Sonaba pedante, y lo era. Agustín sabía que era dos años mayor que Juan, y en vez de relajarse, eso lo intimidaba aún más.
_Me gusta cortar cables. _Contestó, tratando de sonar irónico.
_Podrías escribirme un guión alguna vez. _Lanzó Juan sin miedo ni escrúpulos. Más adrenalina.
_Cuando quieras, claro.
El resto de la fiesta transcurrió como cualquier fiesta, con conversaciones amenas, mucho alcohol y mucha música predecible y genial. Sin embargo, todos se habían levantado temprano, y las cuatro no quedaba casi nadie. Agustín despidió a dos chicas extras con las que había estado charlando, y se disponía a caminar de vuelta a su casa.
_Te llevamos. _Gritó la novia de Juan desde el asiento de copiloto del auto que estaba estacionado en la vereda. Cuando todos estan borrachos, todo parece más fácil, pensó Agustín mientras subía al asiento trasero. Dieron muchas vueltas por una zona de la ciudad que Agustín no conocía. Se detuvieron frente a un edificio espantoso, cuya puerta era vidriada con bordes dorados. La novia de Juan le dio un beso a éste y bajó del coche, mietras Agustín se pasaba al asiento de adelante. Juan arrancó nuevamente, sin esperar a que su novia entrara al edificio. A Agustín no le pareció bien.
_¿Por donde vivís?
_Cerca de la facultad.
_Perfecto. _Hacia allá se dirigieron. Durante el trayecto, hablaron poco, del corto, de las calles con baches, de si el disco que sonaba en ese momento era o no aburrido.

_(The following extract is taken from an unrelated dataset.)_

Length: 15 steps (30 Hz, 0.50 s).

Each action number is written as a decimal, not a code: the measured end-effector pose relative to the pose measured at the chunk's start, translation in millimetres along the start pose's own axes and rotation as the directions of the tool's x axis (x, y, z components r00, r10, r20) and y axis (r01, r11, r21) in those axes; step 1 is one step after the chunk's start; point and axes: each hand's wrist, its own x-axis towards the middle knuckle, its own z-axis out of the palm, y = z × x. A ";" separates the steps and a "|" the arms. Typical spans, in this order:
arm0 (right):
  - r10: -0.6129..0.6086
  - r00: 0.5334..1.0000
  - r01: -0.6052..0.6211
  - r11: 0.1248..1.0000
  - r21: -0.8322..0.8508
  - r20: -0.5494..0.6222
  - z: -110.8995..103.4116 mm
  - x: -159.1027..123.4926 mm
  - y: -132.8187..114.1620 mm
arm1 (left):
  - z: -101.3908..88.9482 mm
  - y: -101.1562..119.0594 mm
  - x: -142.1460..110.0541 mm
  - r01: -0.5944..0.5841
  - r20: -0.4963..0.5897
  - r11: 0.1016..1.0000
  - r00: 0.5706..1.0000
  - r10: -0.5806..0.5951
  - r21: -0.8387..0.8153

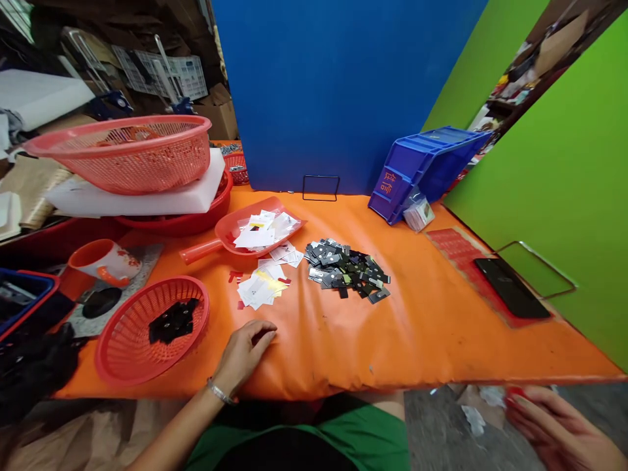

_Es aquí. _Dijo Agustín cuando pasaban frente a su casa. Juan se apresuró a frenar, pero terminó unos veinte metros más adelante. Tenían que verse nuevamente.
_¿Cuándo podemos hablar lo del guión? _Preguntó Agustín y se sintió automáticamente estúpido.
_Uf, yo me voy a España la semana que viene, pero cuando vuelva te llamo y tomamos unas cervezas.
_Ah, ¿España? ¿Vacaciones?
_Beca. Un mes.
_Ah. Bueno, nos veremos a la vuelta.
_Claro.
Abrió la puerta del auto para salir. En la despedida, besarse fue tan natural como respirar.